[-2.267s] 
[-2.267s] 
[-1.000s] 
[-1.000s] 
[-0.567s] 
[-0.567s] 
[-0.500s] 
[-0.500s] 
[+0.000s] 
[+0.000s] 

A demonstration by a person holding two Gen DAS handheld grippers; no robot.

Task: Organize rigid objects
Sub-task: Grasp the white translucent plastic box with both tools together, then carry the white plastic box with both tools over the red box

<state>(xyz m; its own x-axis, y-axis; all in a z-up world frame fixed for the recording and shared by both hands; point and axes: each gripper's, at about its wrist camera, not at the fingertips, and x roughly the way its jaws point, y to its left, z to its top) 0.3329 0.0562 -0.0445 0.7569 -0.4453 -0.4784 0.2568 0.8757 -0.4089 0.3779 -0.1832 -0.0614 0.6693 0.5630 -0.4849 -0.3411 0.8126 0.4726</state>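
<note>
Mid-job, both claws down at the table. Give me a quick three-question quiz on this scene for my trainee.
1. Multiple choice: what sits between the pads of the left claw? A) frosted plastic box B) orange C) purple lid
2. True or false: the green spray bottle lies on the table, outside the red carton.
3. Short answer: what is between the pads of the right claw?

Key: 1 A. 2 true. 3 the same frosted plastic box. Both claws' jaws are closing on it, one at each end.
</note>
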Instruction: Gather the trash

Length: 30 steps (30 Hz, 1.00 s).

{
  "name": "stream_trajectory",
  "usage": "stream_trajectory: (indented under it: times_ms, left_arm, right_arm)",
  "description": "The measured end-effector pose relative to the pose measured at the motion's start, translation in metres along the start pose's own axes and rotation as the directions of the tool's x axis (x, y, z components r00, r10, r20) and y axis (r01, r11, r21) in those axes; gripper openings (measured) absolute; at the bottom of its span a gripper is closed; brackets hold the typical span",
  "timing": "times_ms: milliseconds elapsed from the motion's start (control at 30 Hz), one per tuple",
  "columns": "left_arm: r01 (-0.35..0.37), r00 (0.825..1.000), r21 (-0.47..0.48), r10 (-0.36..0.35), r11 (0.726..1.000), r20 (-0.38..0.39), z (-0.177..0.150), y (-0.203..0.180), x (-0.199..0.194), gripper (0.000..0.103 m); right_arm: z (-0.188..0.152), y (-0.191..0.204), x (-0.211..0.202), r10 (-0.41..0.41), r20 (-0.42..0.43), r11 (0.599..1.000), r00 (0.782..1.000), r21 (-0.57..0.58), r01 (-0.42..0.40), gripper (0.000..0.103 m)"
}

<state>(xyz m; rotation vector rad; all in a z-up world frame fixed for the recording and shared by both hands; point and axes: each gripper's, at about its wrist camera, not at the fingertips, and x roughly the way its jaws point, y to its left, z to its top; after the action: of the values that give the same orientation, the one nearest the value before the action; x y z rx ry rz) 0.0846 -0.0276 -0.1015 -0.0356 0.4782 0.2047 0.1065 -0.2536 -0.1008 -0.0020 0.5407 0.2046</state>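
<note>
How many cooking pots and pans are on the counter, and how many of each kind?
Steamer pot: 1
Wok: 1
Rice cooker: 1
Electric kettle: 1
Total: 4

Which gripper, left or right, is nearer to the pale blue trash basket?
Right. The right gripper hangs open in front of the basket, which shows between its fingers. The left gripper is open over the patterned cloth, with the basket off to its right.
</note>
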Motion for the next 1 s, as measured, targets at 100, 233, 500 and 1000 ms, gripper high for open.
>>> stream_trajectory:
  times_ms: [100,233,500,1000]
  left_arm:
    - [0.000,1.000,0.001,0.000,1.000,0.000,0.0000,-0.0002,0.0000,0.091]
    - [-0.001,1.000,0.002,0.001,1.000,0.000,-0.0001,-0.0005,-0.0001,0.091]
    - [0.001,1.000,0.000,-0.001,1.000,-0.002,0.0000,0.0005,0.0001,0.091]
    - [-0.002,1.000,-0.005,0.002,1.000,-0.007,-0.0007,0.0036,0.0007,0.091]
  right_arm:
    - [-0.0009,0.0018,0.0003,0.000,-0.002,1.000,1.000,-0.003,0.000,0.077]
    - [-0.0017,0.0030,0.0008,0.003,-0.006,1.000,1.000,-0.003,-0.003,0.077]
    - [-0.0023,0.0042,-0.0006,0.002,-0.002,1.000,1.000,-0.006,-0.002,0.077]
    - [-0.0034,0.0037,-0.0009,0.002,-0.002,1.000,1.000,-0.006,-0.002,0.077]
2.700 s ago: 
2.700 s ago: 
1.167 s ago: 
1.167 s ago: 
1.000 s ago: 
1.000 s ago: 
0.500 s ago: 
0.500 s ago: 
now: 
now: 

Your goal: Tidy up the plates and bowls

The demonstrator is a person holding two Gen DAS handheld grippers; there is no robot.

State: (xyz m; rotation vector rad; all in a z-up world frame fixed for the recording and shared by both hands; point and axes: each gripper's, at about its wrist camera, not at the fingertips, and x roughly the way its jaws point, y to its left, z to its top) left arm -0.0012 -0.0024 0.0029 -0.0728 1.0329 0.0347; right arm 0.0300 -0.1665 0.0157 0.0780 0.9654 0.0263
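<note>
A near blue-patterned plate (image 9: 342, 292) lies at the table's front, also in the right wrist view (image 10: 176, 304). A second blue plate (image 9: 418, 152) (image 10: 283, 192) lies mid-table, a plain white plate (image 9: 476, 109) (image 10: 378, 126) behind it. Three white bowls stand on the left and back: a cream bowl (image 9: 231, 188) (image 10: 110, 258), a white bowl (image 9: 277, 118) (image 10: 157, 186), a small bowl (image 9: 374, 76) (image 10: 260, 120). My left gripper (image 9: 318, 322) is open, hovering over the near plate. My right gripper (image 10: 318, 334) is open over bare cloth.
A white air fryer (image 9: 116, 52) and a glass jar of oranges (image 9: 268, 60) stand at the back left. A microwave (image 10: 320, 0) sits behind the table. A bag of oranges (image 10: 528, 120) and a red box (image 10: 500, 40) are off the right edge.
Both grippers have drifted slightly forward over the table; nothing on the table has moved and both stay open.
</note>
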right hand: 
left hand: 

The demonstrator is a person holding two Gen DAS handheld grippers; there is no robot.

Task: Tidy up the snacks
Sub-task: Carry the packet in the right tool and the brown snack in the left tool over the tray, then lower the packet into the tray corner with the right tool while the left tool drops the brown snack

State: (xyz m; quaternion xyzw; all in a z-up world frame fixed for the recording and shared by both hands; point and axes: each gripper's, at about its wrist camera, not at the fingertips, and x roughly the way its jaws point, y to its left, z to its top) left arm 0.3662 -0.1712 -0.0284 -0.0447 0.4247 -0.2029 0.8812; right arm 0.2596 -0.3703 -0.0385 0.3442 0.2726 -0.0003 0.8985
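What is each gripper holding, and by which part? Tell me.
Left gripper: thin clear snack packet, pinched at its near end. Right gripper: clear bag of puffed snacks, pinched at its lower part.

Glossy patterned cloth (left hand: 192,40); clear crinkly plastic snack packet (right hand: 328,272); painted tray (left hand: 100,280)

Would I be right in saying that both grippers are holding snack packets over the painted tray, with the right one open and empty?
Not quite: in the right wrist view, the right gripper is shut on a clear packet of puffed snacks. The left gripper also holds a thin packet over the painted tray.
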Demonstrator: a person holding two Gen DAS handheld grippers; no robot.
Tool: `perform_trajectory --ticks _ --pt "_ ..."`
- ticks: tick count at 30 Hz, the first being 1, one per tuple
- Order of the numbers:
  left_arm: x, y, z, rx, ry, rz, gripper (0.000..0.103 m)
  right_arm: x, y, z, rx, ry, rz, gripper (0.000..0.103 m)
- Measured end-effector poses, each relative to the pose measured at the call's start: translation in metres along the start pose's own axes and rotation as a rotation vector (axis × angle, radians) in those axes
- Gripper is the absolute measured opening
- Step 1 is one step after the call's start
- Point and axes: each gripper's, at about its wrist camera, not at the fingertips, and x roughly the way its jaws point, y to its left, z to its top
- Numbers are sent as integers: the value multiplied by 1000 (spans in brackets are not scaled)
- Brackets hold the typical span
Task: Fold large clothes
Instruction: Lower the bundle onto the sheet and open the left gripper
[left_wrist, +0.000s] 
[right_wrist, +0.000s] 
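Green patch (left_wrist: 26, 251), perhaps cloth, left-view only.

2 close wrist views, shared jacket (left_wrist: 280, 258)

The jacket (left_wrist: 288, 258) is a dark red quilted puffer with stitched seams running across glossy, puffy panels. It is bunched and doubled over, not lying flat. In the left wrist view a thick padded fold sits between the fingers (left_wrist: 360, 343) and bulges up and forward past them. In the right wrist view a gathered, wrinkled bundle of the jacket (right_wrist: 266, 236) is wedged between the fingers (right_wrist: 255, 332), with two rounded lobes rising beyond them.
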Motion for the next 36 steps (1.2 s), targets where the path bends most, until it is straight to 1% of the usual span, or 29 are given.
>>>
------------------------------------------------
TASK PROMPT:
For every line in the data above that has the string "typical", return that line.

ANSWER TO THE PROBLEM:
  "description": "The measured end-effector pose relative to the pose measured at the motion's start, translation in metres along the start pose's own axes and rotation as the directions of the tool's x axis (x, y, z components r00, r10, r20) and y axis (r01, r11, r21) in those axes; gripper openings (measured) absolute; at the bottom of its span a gripper is closed; brackets hold the typical span",
- Brackets hold the typical span

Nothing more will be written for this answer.